Alle Protagonisten begeisterten sich für den von der Eisenhower Administration mobilisierten Traum vom Atom als Füllhorn für grenzenlosen Wohlstand. Aber dieser Traum hatte sehr unterschiedliche Bedeutungen für die verschiedenen Akteure. Während Kernphysiker in den nationalen und transnationalen Atomenergiebehörden und Forschungszentren die Land- und Ernährungswirtschaft als ein attraktives Arbeitsgebiet entdeckten, das ihnen versprach, die Kernphysik aus einer todbringenden in eine das Leben verbessernde Wissenschaft zu transformieren, strebten Biowissenschaftler und Agrarforscher danach, die Grenzen des Natürlichen zu überwinden. Sie hofften, mit Hilfe der Strahlengenetik die Unbestimmtheit organischer Entwicklung auszuschalten und mit Hilfe von Bestrahlung Verluste durch die Verderblichkeit organischer Produkte zu verringern. Neben den Forschern brachten die Hersteller von Strahlenquellen und die unmittelbaren Nutzer in so verschiedenen Bereichen wie dem Militär, der Nahrungsmittelverarbeitung oder der Entwicklungspolitik weitere Ansprüche an das Problemlösungspotential der Technik ins Spiel.

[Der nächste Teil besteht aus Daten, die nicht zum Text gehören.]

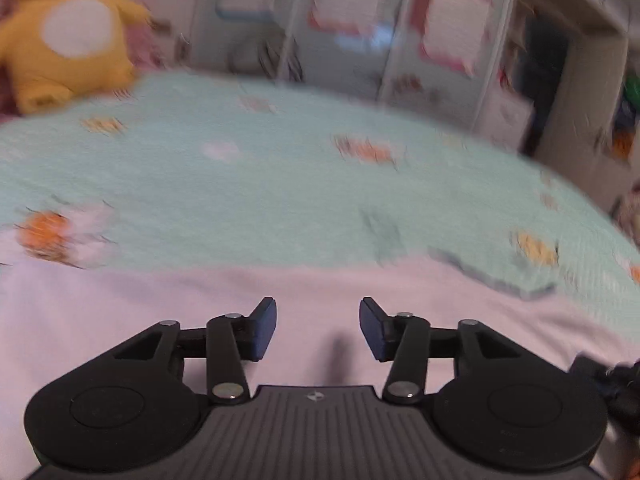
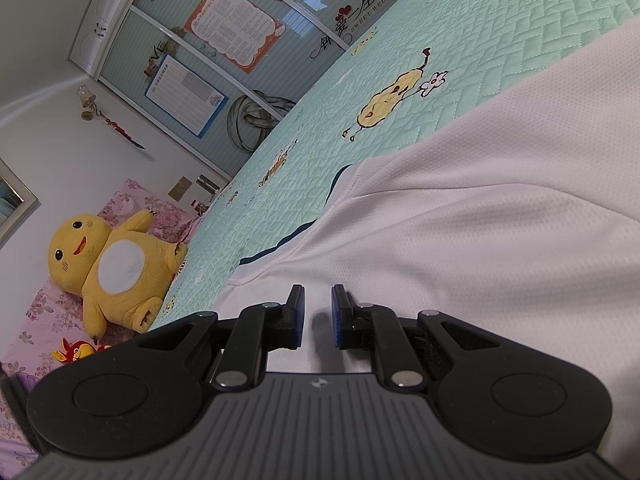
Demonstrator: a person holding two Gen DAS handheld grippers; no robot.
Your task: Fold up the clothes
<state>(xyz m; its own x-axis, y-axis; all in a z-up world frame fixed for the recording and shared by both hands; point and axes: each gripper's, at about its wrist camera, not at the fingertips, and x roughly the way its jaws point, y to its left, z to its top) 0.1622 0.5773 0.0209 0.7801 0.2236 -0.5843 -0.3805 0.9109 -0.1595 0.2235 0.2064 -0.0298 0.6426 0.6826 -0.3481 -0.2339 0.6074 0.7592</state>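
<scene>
A white mesh shirt with dark blue trim lies spread on the mint quilted bed cover. In the blurred left wrist view the shirt fills the foreground. My left gripper hovers over it, open, with only flat cloth showing between the fingers. My right gripper sits low over the shirt near its trimmed edge. Its blue pads stand a narrow gap apart. White cloth shows through that gap, and I see nothing pinched.
A yellow plush toy sits on a pink floral pillow at the head of the bed and is also in the left wrist view. Sliding wardrobe doors with posters stand beyond the bed.
</scene>
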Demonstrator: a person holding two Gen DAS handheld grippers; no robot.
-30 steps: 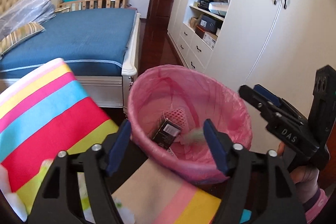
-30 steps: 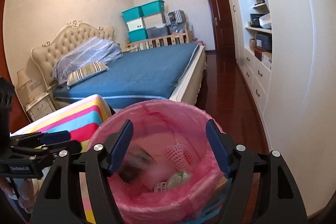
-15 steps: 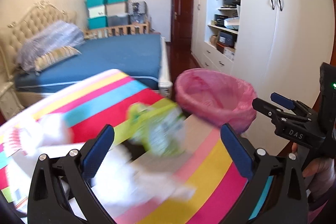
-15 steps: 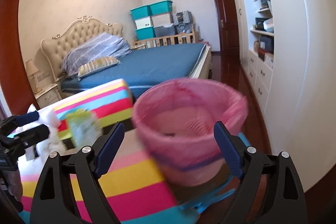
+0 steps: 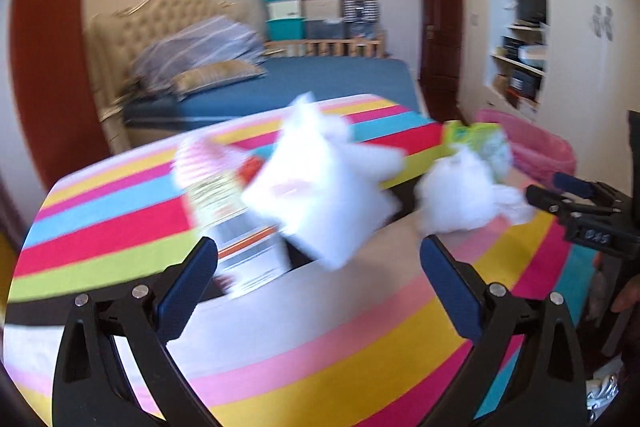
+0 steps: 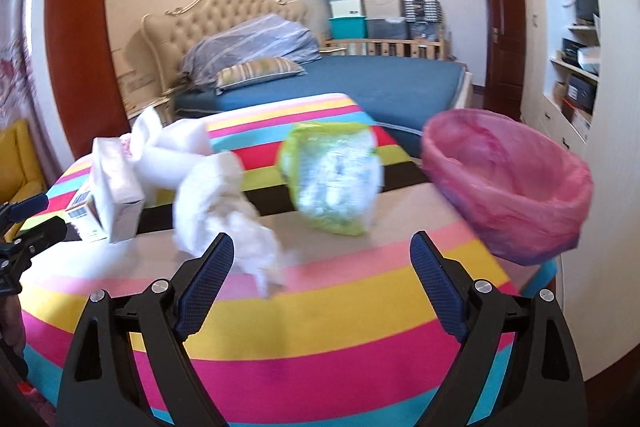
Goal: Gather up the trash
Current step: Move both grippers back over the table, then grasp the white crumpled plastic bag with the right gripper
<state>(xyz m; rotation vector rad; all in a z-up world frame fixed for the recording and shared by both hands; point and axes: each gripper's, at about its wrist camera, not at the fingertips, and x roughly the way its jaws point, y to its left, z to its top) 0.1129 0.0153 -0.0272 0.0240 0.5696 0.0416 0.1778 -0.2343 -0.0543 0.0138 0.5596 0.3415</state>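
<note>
Trash lies on a striped table [image 6: 320, 311]: a green-edged plastic wrapper [image 6: 332, 175], crumpled white tissue [image 6: 224, 199], white foam pieces [image 6: 172, 147] and a small white carton [image 6: 112, 187]. A bin with a pink liner [image 6: 508, 183] stands at the table's right end. My right gripper [image 6: 320, 279] is open and empty, in front of the tissue and wrapper. My left gripper [image 5: 318, 285] is open and empty, just before a blurred white packet [image 5: 320, 195] and carton [image 5: 240, 239]. The tissue [image 5: 460, 195], wrapper [image 5: 480, 139] and bin [image 5: 532, 147] show to its right.
A bed with blue cover [image 6: 360, 83] stands behind the table, white wardrobes and shelves [image 6: 576, 67] on the right, stacked storage boxes [image 6: 360, 7] at the back. The right gripper's fingers [image 5: 568, 203] reach in at the left wrist view's right edge.
Both grippers have pulled back from over the pink bin and swung left toward the trash on the table. Both stay open and empty.
</note>
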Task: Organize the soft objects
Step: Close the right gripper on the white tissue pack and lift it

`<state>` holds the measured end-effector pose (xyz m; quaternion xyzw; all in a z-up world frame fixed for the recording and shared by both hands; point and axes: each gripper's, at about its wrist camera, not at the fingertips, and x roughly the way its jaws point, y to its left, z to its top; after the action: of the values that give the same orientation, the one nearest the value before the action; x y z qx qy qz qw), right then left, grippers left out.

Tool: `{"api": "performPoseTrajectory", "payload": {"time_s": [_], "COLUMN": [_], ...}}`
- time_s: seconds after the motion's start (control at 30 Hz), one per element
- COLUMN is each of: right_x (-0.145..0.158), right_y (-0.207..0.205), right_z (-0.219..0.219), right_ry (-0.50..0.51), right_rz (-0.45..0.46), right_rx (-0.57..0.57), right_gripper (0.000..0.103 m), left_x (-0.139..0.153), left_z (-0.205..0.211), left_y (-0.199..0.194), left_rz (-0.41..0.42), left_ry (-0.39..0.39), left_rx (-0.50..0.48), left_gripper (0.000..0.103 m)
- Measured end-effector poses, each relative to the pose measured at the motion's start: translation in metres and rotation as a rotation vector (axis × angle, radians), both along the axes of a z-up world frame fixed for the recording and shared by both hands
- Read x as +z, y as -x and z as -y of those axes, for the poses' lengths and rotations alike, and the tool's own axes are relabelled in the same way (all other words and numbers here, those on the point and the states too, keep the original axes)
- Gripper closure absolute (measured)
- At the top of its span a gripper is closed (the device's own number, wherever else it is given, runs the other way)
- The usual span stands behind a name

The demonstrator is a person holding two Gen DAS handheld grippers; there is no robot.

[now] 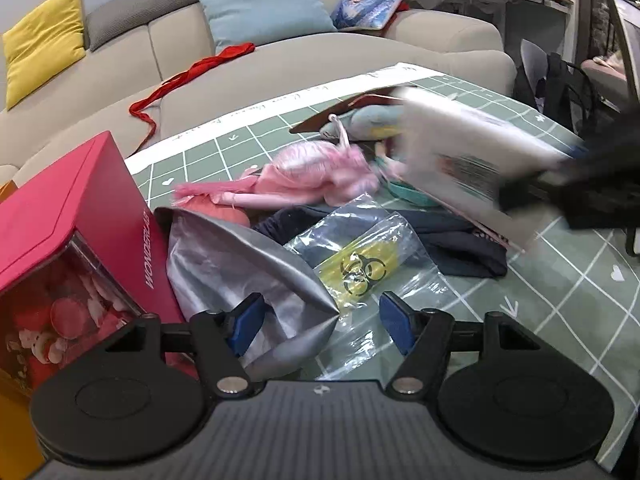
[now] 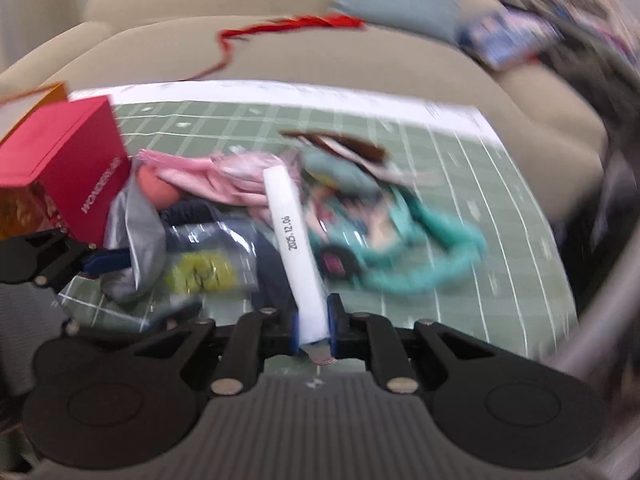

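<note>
My left gripper (image 1: 322, 324) stands open low over a green grid mat (image 1: 560, 300). The crumpled tip of a silver pouch (image 1: 224, 264) lies between its blue pads, beside a clear bag with a yellow biohazard label (image 1: 360, 268). My right gripper (image 2: 314, 328) is shut on the edge of a flat white packet (image 2: 292, 232) printed with a date, which the left wrist view shows blurred (image 1: 472, 148) at the right, above the pile. Under it lie a pink-haired doll (image 1: 308, 176), a teal-haired doll (image 2: 420, 248) and a dark navy cloth (image 1: 460, 248).
A red windowed box (image 1: 72, 208) stands on the left of the mat, touching the silver pouch. A beige sofa (image 1: 280, 64) behind it carries a red ribbon (image 1: 192, 76), a yellow cushion (image 1: 44, 44) and a light blue cushion (image 1: 264, 0). Dark bags (image 1: 560, 80) sit far right.
</note>
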<state>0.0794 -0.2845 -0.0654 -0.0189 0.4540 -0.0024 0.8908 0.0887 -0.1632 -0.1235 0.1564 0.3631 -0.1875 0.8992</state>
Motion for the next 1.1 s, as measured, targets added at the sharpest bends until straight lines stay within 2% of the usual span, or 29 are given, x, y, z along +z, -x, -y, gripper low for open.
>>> {"api": "performPoseTrajectory", "payload": {"time_s": [0.03, 0.07, 0.1, 0.13, 0.17, 0.23, 0.37, 0.53, 0.67, 0.8, 0.87, 0.9, 0.93, 0.97, 1.03, 1.1], "right_x": [0.000, 0.000, -0.001, -0.002, -0.004, -0.007, -0.011, -0.013, -0.016, -0.025, -0.031, -0.034, -0.037, -0.039, -0.042, -0.041], "right_y": [0.006, 0.010, 0.013, 0.016, 0.018, 0.019, 0.021, 0.023, 0.019, 0.011, 0.007, 0.005, 0.003, 0.000, -0.005, -0.008], "right_z": [0.004, 0.008, 0.012, 0.013, 0.015, 0.019, 0.026, 0.025, 0.024, 0.025, 0.023, 0.021, 0.020, 0.019, 0.018, 0.016], "right_ry": [-0.036, -0.065, -0.095, -0.119, -0.143, -0.193, -0.217, -0.218, -0.204, -0.199, -0.182, -0.172, -0.168, -0.169, -0.163, -0.150], "right_rz": [-0.014, -0.029, -0.046, -0.059, -0.072, -0.097, -0.115, -0.142, -0.159, -0.188, -0.204, -0.213, -0.221, -0.226, -0.228, -0.214], "right_rx": [-0.030, -0.052, -0.080, -0.104, -0.124, -0.151, -0.201, -0.200, -0.204, -0.216, -0.213, -0.209, -0.202, -0.195, -0.186, -0.180], "right_gripper": [0.092, 0.092, 0.092, 0.092, 0.092, 0.092, 0.092, 0.092, 0.092, 0.091, 0.088, 0.086, 0.085, 0.084, 0.084, 0.083], "left_x": [0.000, 0.000, 0.000, 0.000, 0.002, 0.006, 0.016, 0.032, 0.047, 0.034, 0.024, 0.020, 0.019, 0.019, 0.022, 0.025], "left_z": [0.000, -0.001, -0.002, -0.004, -0.006, -0.013, -0.026, -0.035, -0.035, -0.035, -0.042, -0.046, -0.051, -0.053, -0.057, -0.057], "left_y": [-0.001, -0.002, -0.004, -0.007, -0.008, -0.011, -0.011, 0.000, 0.017, 0.016, 0.010, 0.009, 0.008, 0.007, 0.005, 0.001], "left_rz": [-0.004, -0.009, -0.020, -0.035, -0.050, -0.065, -0.107, -0.177, -0.226, -0.277, -0.326, -0.338, -0.339, -0.327, -0.286, -0.262], "left_ry": [0.006, 0.014, 0.024, 0.036, 0.056, 0.085, 0.155, 0.203, 0.211, 0.204, 0.243, 0.268, 0.286, 0.295, 0.299, 0.305], "left_rx": [0.009, 0.020, 0.022, 0.020, 0.021, 0.057, 0.077, 0.097, 0.090, 0.123, 0.157, 0.172, 0.188, 0.200, 0.205, 0.208], "left_gripper": [0.034, 0.048, 0.056, 0.076, 0.090, 0.101, 0.102, 0.102, 0.102, 0.096, 0.094, 0.092, 0.084, 0.075, 0.064, 0.061]}}
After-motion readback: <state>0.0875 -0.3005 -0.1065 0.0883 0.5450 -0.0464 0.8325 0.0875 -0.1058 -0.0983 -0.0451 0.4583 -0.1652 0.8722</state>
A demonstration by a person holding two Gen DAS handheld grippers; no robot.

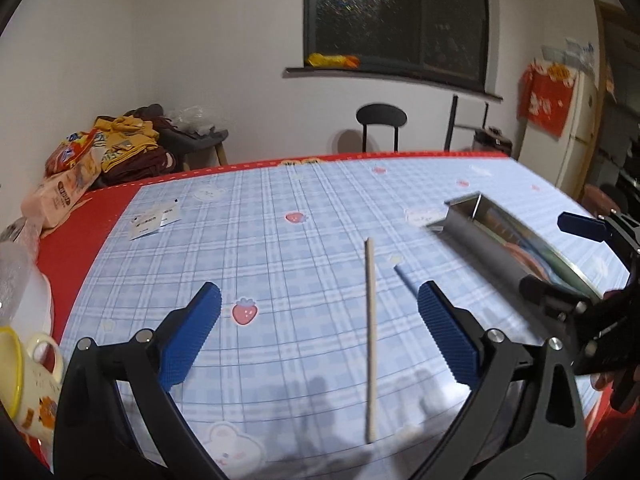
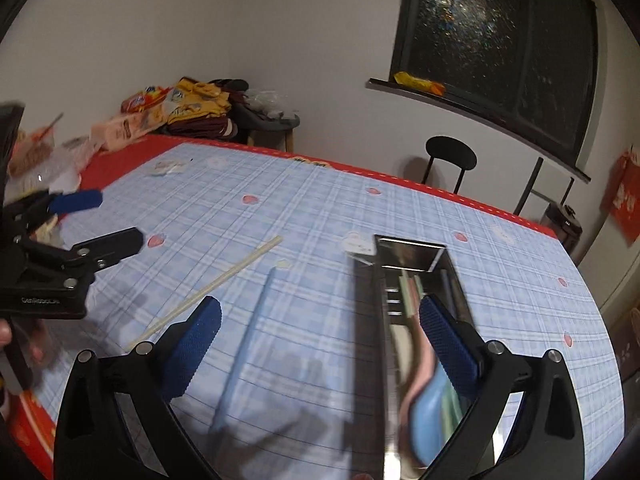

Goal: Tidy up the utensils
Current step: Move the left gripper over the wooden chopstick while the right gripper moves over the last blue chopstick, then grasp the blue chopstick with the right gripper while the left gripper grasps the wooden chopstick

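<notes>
Cream chopstick [image 1: 371,340] lay bare on blue plaid table [image 1: 280,248], between wide, empty left tool [image 1: 320,340] pads. Right view alone showed shiny metal tray [image 2: 370,320] holding blue and pink utensils [image 2: 424,392]; right tool [image 2: 320,340] wide, empty.

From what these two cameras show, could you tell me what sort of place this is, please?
Most likely a home dining room: a table under a plaid strawberry tablecloth, a black chair against the wall, and a pile of clothes heaped on a stool.

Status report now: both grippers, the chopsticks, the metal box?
Left gripper open, empty. Right gripper open, empty. Cream chopstick, blue chopstick on table, outside metal box. Path clear.
</notes>
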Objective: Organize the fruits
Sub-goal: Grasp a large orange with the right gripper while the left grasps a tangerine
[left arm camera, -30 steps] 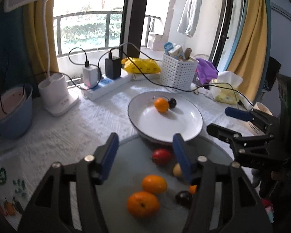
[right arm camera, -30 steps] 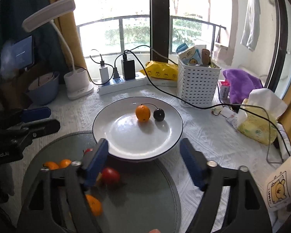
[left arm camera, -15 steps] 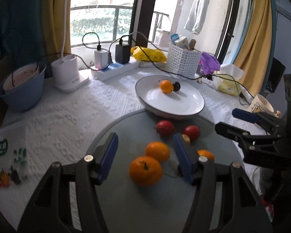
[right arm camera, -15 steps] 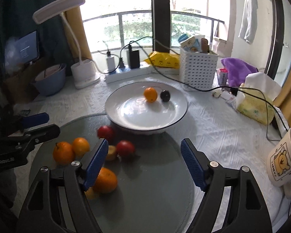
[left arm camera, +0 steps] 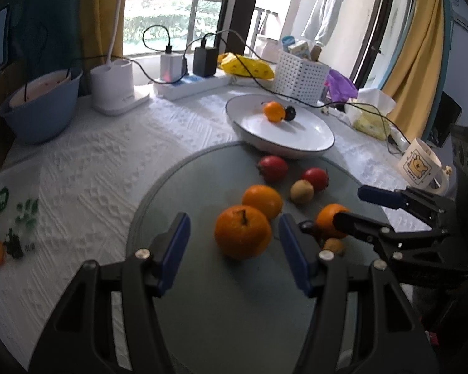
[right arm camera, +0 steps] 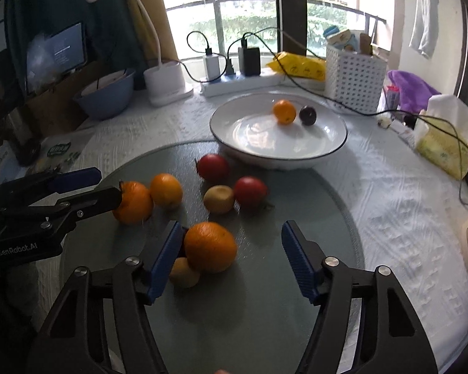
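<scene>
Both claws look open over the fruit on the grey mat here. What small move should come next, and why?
Probably ease the left claw forward and close on the large orange. That orange already sits between its open fingers, untouched, while the white plate holds only a small orange and a dark fruit. The right claw is open too.

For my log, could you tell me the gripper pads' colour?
Blue, ribbed pads; the right wrist view shows them best.

Left gripper (left arm camera: pixel 234 243): jaws spread wide, nothing between the blue pads touching them, angled down over the near left part of the round mat. Right gripper (right arm camera: pixel 232 257): jaws likewise wide apart, low over the mat's near right part.
</scene>
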`<state>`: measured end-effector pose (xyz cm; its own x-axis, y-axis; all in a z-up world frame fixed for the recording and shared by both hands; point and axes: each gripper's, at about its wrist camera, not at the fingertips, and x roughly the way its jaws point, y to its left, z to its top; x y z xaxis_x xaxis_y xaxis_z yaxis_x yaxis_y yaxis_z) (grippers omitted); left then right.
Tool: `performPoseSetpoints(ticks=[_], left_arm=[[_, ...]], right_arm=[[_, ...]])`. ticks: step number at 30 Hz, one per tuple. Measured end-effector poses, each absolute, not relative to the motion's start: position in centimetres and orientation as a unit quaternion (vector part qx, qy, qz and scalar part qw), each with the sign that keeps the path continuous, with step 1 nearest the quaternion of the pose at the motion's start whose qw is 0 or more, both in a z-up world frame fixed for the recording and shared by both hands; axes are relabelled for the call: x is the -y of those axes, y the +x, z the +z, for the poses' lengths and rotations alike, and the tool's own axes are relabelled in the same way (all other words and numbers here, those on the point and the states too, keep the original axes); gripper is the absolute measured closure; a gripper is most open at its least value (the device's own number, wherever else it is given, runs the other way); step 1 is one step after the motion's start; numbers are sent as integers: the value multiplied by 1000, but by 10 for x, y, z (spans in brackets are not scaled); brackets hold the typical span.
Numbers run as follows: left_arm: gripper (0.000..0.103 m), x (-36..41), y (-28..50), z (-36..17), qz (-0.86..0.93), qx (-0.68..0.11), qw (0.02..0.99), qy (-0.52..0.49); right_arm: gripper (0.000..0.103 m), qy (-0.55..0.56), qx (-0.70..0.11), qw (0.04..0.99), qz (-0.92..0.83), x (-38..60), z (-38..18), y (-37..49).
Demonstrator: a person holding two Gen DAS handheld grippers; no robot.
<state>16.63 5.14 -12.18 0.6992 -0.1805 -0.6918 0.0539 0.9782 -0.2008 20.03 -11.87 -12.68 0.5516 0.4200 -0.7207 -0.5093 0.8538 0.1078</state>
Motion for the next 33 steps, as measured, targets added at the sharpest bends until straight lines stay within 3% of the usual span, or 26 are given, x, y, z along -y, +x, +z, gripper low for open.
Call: performPoseSetpoints(ticks=[10, 19, 24, 33], left_arm=[[42, -50, 173, -132, -64, -396, 912, -88], [43, -41, 184, -140, -78, -410, 904, -92], [56, -40, 184, -142, -77, -413, 903, -86], [57, -36, 180, -139, -86, -412, 903, -85]], right_arm=[[40, -51, -400, 872, 276, 119, -137, 201], [62, -42, -398, 864, 304, 116, -140, 203], [63, -43, -395, 864, 309, 117, -140, 202], [64, -47, -390, 866, 310, 116, -138, 200]])
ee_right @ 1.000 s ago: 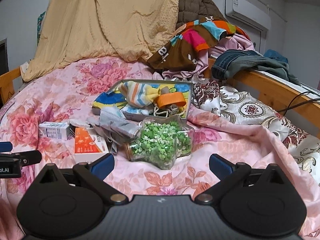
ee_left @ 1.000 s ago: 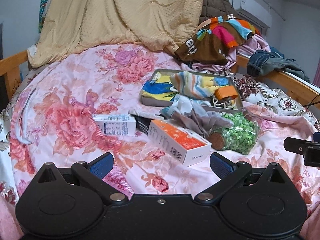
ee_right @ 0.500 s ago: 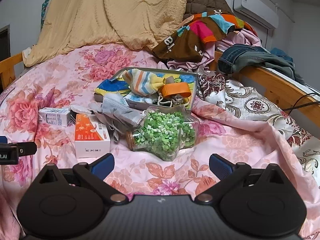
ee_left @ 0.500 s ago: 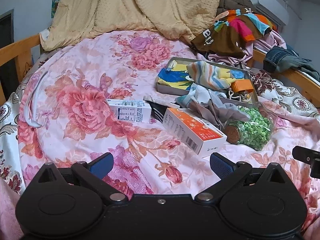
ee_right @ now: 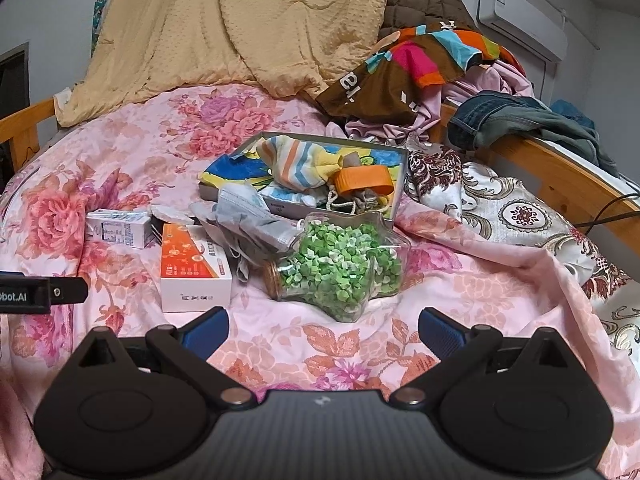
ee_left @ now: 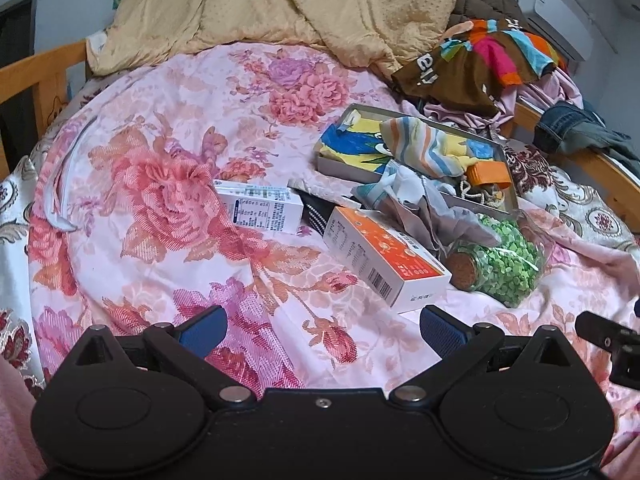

Die im Kontext des Kalten Krieges überhitzten Erwartungen an die Kerntechnik konnten allerdings nicht die in den Atombombenabwürfen auf Hiroshima und Nagasaki manifest gewordenen Erfahrungen auslöschen, dass diese Technik bei unmittelbarer Anwendung auf den Menschen tödlich war. Gegen die Bestrebungen, Kernstrahlung zur Verbesserung eines existentiellen, lebenserhaltenden Prozesses wie der Ernährung zu nutzen, begannen noch in den 1950er Jahren zuerst in den USA und bald auch in anderen Ländern kritische Stimmen ihre Ängste zu artikulieren, die Eingang in die nationale Lebensmittelgesetzgebungen fanden. Das zwang die Protagonisten, die Grenze zwischen Sicherheit und Gefahr bei der Anwendung kerntechnischer Verfahren in der Land- und Ernährungswirtschaft zu fixieren. Der Beitrag wird untersuchen, wie nationale und transnationale Akteure im Versuch, diese Grenze zu fixieren, unterschiedliche Sicherheitsvorstellungen zur Geltung brachten und in welchen Kontexten diese Vorstellungen akzeptiert oder abgelehnt wurden.